## COLLECTED MATERIAL
⁂
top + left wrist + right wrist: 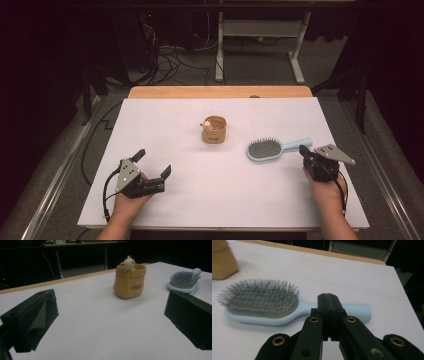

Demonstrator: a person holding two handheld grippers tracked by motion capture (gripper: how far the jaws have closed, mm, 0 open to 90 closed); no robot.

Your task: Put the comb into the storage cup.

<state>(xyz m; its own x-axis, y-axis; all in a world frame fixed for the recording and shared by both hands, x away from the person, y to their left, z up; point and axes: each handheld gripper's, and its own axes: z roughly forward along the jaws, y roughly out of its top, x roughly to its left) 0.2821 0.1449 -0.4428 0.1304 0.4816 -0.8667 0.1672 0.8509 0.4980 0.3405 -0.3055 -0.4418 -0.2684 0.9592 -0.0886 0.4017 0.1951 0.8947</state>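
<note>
Right gripper [329, 298] fingers together, hiding part of hairbrush [274, 305] handle (left gripper [152, 162] fingers apart)

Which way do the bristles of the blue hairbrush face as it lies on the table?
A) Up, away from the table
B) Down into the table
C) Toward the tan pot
A: the hairbrush lies on its back on the white table, with its grey bristles standing upward.

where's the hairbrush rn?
High view: the hairbrush lies bristles-up on the table's right side, right of the tan pot, its handle pointing toward the right gripper.
</note>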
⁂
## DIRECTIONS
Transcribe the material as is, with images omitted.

## ANSWER FOR THIS EXERCISE
top + left wrist + right wrist: 

Demonstrator: a person holding two handheld grippers tracked by motion capture (gripper: how far the jaws have closed, mm, 0 open to 90 closed); no robot.

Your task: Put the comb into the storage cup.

<state>(xyz m; its own x-axis, y-axis; all in a world frame fixed for the recording and shared by both hands, x away from the person, y to their left, z up; point and axes: each handheld gripper's, and its own axes: z roughly forward along the jaws, y roughly out of its top, x roughly to its left) 0.2821 0.1449 -0.4428 0.1304 0.4816 -0.8667 0.1672 0.8509 0.4980 0.3405 -0.3055 -0.4418 -0.2684 0.9592 -0.0886 0.4017 0.1951 0.8947</state>
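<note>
Right gripper [329, 298] fingers together, hiding part of hairbrush [274, 305] handle (left gripper [152, 162] fingers apart)

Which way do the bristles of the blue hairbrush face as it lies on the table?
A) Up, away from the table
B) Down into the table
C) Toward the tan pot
A: the hairbrush lies on its back on the white table, with its grey bristles standing upward.

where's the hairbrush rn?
High view: the hairbrush lies bristles-up on the table's right side, right of the tan pot, its handle pointing toward the right gripper.
</note>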

That wraps up the answer.